● WHAT IS EXPECTED
An exact copy of the lines from the start of the material below through the line containing "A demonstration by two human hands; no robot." is the required answer, and it includes no pictures.

● THE DATA
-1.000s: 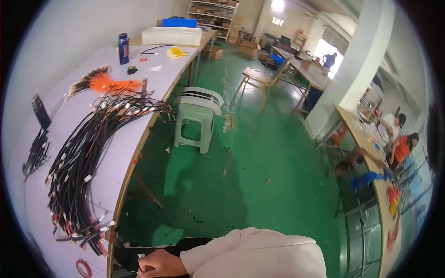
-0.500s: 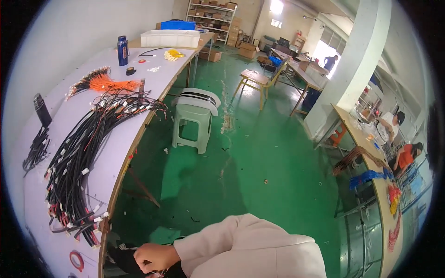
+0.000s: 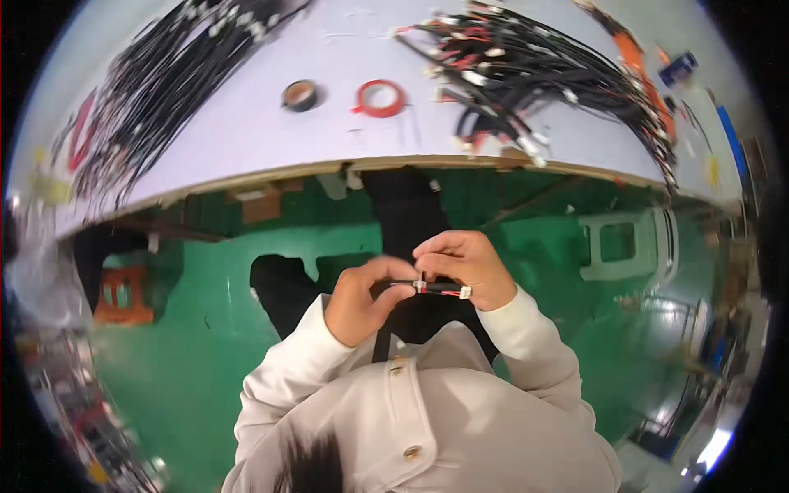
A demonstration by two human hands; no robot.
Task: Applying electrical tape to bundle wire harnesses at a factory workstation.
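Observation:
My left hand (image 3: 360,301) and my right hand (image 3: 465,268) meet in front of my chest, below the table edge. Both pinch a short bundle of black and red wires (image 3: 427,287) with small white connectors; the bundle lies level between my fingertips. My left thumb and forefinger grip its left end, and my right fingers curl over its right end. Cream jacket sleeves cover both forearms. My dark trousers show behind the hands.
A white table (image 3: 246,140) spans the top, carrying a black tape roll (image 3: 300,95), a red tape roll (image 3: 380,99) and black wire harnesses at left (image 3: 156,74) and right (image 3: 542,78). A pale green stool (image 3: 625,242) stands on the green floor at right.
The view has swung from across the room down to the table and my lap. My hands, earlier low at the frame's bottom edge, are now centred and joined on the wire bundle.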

● RESPONSE TO THE TASK
-1.000s: 
-0.500s: 
+0.000s: 
A demonstration by two human hands; no robot.

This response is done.